Tue 17 to Sat 21 November 2009
Palace Theatre, Redditch
Director – Terry Wheddon
Musical Director – Norma Kift
Choreographer – Pauline Elliker
Society Accompanist – Pauline Sherlock
Winner of NODA West Midlands Best Programme Award
Nominated for NODA West Midlands Best Poster Award
Vivacious, inspired production
Never could I have imagined Liberace cum Graham Norton, Cruella De Ville, Stan Laurel, Elvis and The Blues Brothers on stage at the same time acting out a sort of Mikado – but the reality worked exceptionally well in this vivacious, inspired production from director Terry Wheddon.
The two questions on everyone’s lips by the interval were ‘are the leads professionals?’ and ‘is Ko-Ko really gay?’ – the answer to both an astonishing no.
While the plot, character names and melodies may have come from Gilbert and Sullivan, this re-orchestration uses 1940s arrangements and harmonies and a wide variety of styles from jazz to blues, rock, swing and hot gospel.
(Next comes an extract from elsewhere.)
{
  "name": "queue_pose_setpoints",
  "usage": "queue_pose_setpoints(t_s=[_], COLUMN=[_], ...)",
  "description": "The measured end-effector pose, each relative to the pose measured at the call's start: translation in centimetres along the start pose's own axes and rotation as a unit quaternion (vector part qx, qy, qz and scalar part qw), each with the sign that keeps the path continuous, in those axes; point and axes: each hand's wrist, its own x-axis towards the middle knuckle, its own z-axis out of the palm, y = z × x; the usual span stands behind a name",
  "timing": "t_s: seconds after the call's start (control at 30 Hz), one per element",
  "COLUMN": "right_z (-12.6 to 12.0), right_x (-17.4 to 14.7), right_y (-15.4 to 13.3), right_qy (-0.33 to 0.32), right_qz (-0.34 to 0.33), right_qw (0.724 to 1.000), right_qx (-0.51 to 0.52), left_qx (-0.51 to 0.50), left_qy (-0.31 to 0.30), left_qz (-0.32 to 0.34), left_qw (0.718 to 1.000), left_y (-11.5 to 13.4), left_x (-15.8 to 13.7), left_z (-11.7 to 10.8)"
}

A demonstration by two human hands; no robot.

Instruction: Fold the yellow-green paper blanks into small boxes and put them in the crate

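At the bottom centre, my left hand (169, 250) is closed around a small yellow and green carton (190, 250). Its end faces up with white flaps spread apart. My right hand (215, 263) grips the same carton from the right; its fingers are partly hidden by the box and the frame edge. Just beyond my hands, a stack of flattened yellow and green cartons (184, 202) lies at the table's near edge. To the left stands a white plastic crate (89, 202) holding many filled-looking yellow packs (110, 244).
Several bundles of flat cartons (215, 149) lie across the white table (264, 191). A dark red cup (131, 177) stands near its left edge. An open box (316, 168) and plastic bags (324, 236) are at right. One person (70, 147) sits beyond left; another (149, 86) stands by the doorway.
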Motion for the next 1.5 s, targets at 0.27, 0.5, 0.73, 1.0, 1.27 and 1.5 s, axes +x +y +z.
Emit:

And with some new lyrics it was bang up to date and very funny as well as musically accomplished.
The voices of David Steele (Nanki-Poo), Liz Bird (Katisha/Cruella) with her incredible range, Laura Poyner (Pitti-Sing) – she didn’t need a microphone – and Vicky Prosser (Yum-Yum) were exceptional while the majority of the humour came from Mark Williams (Ko-Ko/Liberace), an outstanding actor and good singer too.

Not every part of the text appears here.